• **Data for the task**:

##########

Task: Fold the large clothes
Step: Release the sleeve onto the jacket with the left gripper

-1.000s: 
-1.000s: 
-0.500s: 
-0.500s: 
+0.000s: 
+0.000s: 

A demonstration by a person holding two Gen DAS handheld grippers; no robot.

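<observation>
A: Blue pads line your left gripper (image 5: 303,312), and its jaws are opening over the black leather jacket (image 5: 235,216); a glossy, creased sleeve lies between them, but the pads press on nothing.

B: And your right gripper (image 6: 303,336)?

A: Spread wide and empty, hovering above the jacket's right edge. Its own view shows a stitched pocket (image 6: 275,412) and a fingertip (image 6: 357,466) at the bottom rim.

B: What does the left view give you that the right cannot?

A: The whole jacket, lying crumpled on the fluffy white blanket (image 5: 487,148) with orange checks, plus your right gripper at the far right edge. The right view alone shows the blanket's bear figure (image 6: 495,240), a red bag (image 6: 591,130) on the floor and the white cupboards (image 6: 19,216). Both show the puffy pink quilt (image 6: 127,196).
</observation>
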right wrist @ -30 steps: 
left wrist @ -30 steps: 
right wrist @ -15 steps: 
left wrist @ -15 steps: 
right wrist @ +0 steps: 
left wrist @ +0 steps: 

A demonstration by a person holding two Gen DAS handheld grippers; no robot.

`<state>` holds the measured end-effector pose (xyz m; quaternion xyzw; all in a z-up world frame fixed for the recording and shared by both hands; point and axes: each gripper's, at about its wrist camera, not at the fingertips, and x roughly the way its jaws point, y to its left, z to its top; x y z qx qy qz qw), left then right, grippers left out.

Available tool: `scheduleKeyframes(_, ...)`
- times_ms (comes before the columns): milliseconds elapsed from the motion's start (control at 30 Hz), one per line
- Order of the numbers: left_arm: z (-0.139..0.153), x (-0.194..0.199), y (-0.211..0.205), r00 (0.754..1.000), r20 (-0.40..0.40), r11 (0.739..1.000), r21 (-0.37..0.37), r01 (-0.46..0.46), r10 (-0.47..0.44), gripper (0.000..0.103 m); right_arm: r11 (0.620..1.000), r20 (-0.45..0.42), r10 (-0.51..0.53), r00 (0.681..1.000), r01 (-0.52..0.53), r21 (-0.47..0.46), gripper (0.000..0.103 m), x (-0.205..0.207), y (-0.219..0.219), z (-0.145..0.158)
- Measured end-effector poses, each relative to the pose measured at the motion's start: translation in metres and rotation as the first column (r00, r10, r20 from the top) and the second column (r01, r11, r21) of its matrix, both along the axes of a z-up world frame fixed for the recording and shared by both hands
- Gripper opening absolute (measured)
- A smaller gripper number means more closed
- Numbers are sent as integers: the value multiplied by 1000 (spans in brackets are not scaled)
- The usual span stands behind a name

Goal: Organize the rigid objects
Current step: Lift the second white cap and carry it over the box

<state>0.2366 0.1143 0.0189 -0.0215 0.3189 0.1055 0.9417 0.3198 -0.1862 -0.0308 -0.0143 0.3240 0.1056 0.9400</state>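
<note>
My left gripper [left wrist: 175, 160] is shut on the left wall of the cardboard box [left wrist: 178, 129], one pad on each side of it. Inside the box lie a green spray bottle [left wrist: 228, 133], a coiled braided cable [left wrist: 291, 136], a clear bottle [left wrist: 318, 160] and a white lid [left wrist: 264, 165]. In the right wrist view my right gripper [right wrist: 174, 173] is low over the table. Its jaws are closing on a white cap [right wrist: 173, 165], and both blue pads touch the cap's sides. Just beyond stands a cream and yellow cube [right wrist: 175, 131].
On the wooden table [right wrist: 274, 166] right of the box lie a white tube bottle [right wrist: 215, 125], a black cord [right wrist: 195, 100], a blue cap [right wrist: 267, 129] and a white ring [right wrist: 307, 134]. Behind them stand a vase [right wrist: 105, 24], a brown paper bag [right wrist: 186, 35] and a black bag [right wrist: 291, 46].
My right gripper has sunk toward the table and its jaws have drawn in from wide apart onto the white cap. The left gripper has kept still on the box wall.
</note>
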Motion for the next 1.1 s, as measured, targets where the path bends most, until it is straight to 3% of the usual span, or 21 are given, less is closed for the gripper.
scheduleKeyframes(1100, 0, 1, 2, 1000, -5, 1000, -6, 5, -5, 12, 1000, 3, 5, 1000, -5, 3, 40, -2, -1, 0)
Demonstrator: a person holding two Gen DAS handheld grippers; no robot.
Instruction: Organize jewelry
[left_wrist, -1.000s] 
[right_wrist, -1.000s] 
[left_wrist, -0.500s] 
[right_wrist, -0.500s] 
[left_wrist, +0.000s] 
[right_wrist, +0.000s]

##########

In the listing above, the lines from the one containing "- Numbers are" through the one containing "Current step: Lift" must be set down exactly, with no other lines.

• **Task response**:
- Numbers are sent as integers: the value multiplied by 1000 (spans in brackets are not scaled)
- The usual span stands behind a name

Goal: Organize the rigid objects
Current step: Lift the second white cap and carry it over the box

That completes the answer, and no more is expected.